Headshot of Sandra Richards
Sandra Richards

Sandra L. Richard is a Managing Director at Morgan Stanley, where she leads the Firm's Global Sports & Entertainment Division and Segment Sales & Engagement Group. She has led an impressive career as a strategic and transformative business executive who champions change and is recognized nationally across the financial services industry.

At Morgan Stanley, Richard plays a significant role in the growth of the global unit and strategic leadership for more than 200 Financial Advisors, with the designation as a Global Sports and Entertainment Director in the Firm's Wealth Management business. She has helped Morgan Stanley's Global Sports and Entertainment business improve stagnated growth, set the foundation to expand international trade, and delivered proven methods for capturing significant revenue percentages from new high-net-worth clientele among athletes and entertainers.

Richards joined Morgan Stanley Wealth in 2007 as the Head of Segment Sales and Engagement Group, National Sales in Wealth Management. In that position, she drove a 30% increase in hiring diverse sales talent, attracted an unprecedented number of women in the industry, and successively formed the Women Financial Advisors Forum.

Before joining Morgan Stanley, Richards was the Development Officer and Director of Corporate and Foundation Relations at the Jackie Robinson Foundation, a national non-profit organization with strong ties to professional sports teams and owners. Richards fundamentally multiplied cash and year-over-year sponsorships with vital corporate executives and private foundation officials, which inspired board members to think more strategically.

The author of the children's book Rice and Rocks, Richards, visits schools to encourage literacy and celebrate diversity and culture. She has been a visiting author at Medgar Evers College, distributing her book to School of Education students to use in their fieldwork experience.

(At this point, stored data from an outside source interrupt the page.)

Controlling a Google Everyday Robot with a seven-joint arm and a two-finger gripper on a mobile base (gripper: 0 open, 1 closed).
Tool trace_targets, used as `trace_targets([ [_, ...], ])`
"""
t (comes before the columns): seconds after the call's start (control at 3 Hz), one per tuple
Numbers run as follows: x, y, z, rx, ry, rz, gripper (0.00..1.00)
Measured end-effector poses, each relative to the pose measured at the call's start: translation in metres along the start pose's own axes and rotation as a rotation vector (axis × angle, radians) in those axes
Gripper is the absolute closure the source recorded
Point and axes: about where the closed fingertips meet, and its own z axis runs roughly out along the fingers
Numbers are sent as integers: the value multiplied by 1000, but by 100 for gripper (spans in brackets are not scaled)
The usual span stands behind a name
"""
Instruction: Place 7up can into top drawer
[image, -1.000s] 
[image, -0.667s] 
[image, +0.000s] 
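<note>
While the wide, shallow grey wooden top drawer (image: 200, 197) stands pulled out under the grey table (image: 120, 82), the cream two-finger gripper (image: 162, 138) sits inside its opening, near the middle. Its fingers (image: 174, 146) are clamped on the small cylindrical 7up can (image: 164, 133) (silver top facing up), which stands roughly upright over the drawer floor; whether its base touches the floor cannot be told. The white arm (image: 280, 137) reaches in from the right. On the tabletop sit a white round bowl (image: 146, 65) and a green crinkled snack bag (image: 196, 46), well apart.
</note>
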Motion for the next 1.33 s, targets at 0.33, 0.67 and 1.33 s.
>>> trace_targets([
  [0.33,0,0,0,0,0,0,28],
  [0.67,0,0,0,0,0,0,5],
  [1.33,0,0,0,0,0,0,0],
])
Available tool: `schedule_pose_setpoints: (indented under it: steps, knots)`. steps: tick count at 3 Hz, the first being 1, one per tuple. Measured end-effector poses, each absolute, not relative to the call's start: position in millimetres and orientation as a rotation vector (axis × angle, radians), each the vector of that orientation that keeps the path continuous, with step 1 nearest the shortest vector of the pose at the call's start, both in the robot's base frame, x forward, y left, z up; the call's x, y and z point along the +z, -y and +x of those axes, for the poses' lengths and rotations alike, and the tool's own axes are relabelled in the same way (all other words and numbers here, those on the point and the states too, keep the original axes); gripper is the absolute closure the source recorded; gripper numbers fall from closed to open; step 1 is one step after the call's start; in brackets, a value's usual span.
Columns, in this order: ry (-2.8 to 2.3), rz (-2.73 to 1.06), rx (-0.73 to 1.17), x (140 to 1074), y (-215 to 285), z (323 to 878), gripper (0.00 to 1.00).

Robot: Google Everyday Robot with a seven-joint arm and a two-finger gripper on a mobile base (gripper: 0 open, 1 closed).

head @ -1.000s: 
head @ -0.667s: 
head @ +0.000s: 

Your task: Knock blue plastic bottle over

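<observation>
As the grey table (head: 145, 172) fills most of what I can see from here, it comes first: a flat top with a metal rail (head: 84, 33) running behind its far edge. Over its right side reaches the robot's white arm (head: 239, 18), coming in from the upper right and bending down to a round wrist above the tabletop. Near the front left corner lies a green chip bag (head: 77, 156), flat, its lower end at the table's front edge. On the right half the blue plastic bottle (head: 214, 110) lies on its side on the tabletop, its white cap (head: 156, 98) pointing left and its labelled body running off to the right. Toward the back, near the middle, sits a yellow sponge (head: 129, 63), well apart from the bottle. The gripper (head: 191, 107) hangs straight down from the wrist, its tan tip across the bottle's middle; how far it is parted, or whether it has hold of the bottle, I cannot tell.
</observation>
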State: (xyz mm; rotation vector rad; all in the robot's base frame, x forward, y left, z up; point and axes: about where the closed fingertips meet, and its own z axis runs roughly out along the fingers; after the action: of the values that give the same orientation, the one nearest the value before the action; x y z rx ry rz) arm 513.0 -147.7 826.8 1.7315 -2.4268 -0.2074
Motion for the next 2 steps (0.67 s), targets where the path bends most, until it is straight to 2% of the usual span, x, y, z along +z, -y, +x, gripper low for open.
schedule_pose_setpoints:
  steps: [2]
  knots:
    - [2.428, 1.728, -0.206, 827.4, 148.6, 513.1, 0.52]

Sandra earned her Bachelor of Arts in Criminal Justice and Masters of Public Administration in Judicial Administration from Seton Hall University. She has also completed The Business of Entertainment, Media, and Sports program at Harvard Executive Education, The Harvard Business School, The ASCENT Leadership Program, Tuck Executive Education, and Dartmouth College. Sandra is a member of Delta Sigma Theta Sorority, Inc. and serves as the board Vice-Chair of Music's Promise.

Headshot of Earl Monroe
Earl Monroe - Photo courtesy of Sean Brech

Earl “The Pearl” Monroe is an American Professional Basketball player, Hall of Famer, and Entrepreneur. Born in Philadelphia, Pennsylvania, Monroe was a playground legend from an early age. His high school teammates at John Bartram High School called him “Thomas Edison” because of the many moves he invented. Monroe was interested in soccer and baseball when he was younger, but by age 14, he had grown to 6 foot 3 and caught high school basketball coaches’ eye. Monroe played center most of his youth. His shake and bake moves originated in the tough contests on Philly’s asphalt playgrounds.

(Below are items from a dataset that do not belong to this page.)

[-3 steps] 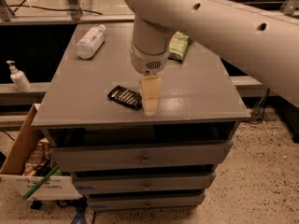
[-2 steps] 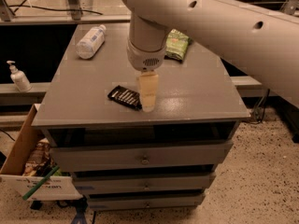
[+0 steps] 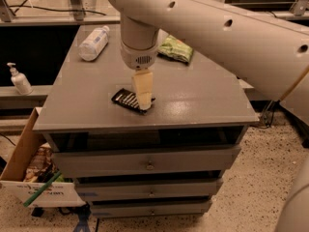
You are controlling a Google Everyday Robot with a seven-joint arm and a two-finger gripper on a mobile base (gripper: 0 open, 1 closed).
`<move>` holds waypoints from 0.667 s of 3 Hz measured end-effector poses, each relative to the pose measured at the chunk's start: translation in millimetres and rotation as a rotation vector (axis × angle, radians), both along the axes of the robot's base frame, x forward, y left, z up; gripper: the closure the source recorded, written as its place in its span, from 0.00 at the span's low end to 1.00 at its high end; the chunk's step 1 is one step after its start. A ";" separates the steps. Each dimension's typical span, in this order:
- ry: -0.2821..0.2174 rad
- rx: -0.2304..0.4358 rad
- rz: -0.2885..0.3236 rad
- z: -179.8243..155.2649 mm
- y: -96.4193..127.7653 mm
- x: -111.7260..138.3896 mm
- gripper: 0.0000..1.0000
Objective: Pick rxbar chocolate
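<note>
Gripper [image 3: 144, 105] hangs tip-down from the big white arm [image 3: 217, 28], right at the right-hand end of the rxbar chocolate [image 3: 123, 98]; whether it is open, closed or gripping the bar cannot be told. Speckled floor [image 3: 251, 187] spreads around a grey cabinet [image 3: 198, 100] with 3 drawer fronts [image 3: 149, 164] below its flat top. An open cardboard box [image 3: 21, 153] sits on the floor at the cabinet's left. On the top's far edge lie a green chip bag [image 3: 176, 50] and a white bottle [image 3: 94, 42] on its side. A pump bottle [image 3: 19, 79] stands on a ledge to the left. The bar lies flat near the front edge, black and glossy, with white lines.
</note>
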State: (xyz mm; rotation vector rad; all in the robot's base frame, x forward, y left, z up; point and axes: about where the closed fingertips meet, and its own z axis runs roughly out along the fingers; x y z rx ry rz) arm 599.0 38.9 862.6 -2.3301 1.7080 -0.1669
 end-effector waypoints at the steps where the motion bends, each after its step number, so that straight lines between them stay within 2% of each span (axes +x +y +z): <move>1: 0.029 -0.026 -0.022 -12.8 -2.9 6.6 0.00; 2: 0.056 -0.039 -0.050 -23.4 -10.5 8.2 0.00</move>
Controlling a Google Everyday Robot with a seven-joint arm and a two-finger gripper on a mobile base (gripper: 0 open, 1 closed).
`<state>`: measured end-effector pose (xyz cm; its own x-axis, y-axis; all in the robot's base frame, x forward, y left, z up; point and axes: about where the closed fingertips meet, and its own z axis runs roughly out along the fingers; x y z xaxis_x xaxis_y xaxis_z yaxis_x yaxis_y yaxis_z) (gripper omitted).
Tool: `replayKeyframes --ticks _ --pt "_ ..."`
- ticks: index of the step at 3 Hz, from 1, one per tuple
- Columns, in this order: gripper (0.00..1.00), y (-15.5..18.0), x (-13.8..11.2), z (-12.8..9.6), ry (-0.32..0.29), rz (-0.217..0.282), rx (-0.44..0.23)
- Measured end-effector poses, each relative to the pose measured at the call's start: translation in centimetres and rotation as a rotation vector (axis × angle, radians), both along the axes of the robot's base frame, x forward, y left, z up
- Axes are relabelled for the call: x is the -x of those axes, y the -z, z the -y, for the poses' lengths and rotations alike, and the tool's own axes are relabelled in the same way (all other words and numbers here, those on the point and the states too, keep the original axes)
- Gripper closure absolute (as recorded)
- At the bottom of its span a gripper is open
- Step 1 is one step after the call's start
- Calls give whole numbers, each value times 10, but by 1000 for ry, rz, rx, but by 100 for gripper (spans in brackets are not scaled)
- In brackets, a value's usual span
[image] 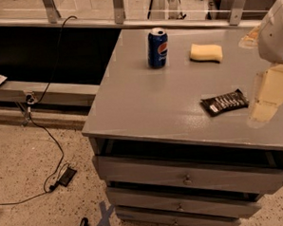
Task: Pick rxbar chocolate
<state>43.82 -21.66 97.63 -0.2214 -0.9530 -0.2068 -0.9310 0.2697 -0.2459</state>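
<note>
The rxbar chocolate (224, 102) lies flat on the grey cabinet top (145, 100), towards its right front part and set a little askew, with its white lettering facing up. The gripper (268, 96) hangs just to the right of it at the frame's right edge, a pale shape below the white arm (276, 32). Whether the claw is apart or together cannot be told, and whether it touches the top is also unclear.

The bar is thin and its wrapper looks glossy, so a grasp that comes down too high would likely close on nothing. One that presses at an angle could slide the bar along the smooth top instead of lifting it. Because the bar sits askew, a claw not turned to match its narrow side may catch only a corner and let the bar twist out. A push towards the front could send it closer to the edge above the drawers (187, 176).

The yellow sponge (206, 52) and the blue soda can (157, 47) stand well apart from the bar, near the back of the top, with the can left of the sponge. Nothing lies between the gripper and the bar. A cable (47, 134) trails over the speckled floor to the left, well away from the work
</note>
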Motion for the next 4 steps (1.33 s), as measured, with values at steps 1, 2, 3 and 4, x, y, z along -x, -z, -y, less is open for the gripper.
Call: replayKeyframes --ticks 1,2,3,4 --pt "0 0 0 0 0 0 0" --pt "0 13 -15 8 -31 18 57" --pt "0 48 -51 32 -83 19 116" --pt "0 75 -86 47 -171 -8 147"
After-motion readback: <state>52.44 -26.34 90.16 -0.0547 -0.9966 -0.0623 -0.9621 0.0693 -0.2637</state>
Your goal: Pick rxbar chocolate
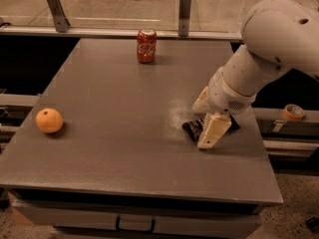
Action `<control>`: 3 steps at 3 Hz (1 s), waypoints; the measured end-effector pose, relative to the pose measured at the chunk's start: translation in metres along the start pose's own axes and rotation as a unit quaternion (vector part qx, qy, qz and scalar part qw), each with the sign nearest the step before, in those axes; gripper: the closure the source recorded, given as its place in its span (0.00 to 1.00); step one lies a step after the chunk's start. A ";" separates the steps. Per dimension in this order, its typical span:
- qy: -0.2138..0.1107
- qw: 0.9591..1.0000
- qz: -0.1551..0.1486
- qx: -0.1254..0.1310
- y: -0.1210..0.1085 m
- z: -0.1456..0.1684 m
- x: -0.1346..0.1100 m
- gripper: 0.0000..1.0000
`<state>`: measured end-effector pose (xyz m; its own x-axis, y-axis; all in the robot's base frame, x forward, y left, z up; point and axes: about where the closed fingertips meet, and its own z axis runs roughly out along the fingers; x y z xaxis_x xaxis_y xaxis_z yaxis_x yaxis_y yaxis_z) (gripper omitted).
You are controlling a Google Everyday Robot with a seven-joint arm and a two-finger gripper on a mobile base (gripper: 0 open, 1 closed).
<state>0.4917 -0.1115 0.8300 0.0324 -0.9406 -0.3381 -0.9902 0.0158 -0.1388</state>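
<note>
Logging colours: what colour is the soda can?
Red metal can, camera view; cream gripper at black wrapped bar.

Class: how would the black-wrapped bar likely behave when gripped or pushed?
The rxbar chocolate, lying flat beneath the end effector near the table edge, probably slides rather than rolls. Its smooth-looking wrapper may be slippery. Thin, so likely light.

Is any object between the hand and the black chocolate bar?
Nothing visible is. The robot's cream hand is directly over the flat black-wrapped snack bar, covering its middle. The red soda can and the round orange fruit are far off.
</note>
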 end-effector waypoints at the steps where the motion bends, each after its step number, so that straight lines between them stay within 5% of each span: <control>1: -0.003 1.000 0.004 -0.004 -0.003 0.007 -0.002 0.58; 3: -0.003 1.000 0.004 -0.004 -0.004 0.002 -0.003 1.00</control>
<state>0.4957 -0.1078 0.8298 0.0244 -0.9382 -0.3451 -0.9914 0.0217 -0.1291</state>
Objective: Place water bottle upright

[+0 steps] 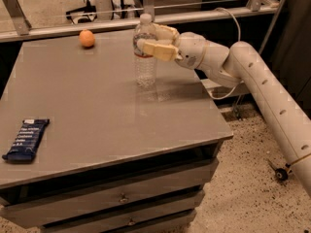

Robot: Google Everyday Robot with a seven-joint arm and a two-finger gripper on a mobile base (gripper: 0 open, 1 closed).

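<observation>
My arm (pixel 272 106) spans from the lower right edge, sloping up and left to the elbow, then roughly level toward the left. Wrist (pixel 197 56) is rounded and sits right of top centre. Gripper (pixel 147 38) is in the upper middle of the view, pointing left with its fingers lying level. Near finger (pixel 156 50) is toward the camera, the other behind. They clamp the upper part of the water bottle (pixel 145 67), one each side, no gap visible.
</observation>
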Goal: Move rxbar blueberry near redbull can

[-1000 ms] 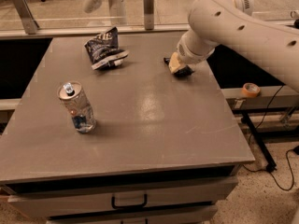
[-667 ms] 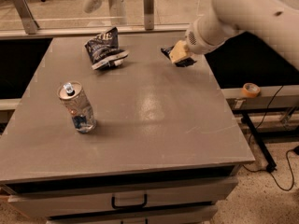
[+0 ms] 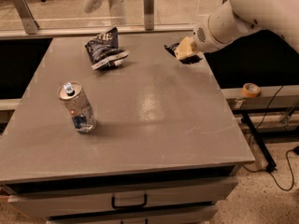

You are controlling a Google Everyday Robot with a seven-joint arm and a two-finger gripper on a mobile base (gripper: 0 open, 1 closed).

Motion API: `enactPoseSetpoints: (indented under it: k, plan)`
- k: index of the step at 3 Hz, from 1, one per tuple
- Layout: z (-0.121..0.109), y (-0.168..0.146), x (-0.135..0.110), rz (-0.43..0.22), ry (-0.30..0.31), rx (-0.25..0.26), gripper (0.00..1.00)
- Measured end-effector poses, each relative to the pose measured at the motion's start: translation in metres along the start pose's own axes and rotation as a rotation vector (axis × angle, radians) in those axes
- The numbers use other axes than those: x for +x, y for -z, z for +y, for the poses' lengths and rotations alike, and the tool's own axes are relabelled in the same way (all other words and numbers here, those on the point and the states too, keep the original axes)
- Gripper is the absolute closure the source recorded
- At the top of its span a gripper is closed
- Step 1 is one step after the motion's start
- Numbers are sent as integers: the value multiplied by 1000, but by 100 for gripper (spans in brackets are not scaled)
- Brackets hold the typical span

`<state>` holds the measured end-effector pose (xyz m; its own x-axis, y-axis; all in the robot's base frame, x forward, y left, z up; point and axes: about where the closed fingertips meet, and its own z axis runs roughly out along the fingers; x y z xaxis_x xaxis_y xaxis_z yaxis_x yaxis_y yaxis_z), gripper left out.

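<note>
The redbull can is a slim silver can with blue markings, standing upright at the left front of the grey table. My gripper hangs over the table's far right edge, a little above the surface. Its tan fingers are shut on a flat dark wrapper, the rxbar blueberry, whose end sticks out to the left. The bar is far from the can, across the table to the right and back.
A puffy dark blue chip bag with white print lies at the back left of the table. A roll of tape sits on a ledge to the right. Glass panels and posts stand behind the table.
My gripper has risen off the table's surface with the dark bar in it and shifted slightly right. The can and chip bag have not moved.
</note>
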<state>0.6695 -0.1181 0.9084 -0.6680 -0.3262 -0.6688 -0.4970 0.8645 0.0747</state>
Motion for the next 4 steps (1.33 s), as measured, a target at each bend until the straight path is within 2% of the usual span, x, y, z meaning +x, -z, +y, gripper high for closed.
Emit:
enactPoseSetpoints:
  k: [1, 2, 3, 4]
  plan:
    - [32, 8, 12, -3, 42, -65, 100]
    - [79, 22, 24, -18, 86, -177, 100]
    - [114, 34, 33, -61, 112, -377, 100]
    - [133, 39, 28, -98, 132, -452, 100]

Monroe rose to national prominence while a student at then-Division II Winston-Salem State University. Under Hall of Fame coach Clarence Gaines, Monroe averaged 7.1 points his freshman year, 23.2 points as a sophomore, 29.8 as a junior, and 41.5 points his senior year. During that 1966-1967 season, Jerry McLeese, a sportswriter for the Winston-Salem Journal, called Monroe’s points “Earl’s Pearls.” Fans began to chant “Earl the Super Pearl,” and the nickname was born. In 1967, Monroe earned NCAA College Division Player of the year honors, leading Winston-Salem to the 1967 NCAA College Division Championship with a 77-74 victory over SW Missouri State. After Monroe graduated from Winston-Salem State, he passed the National Teacher’s Exam.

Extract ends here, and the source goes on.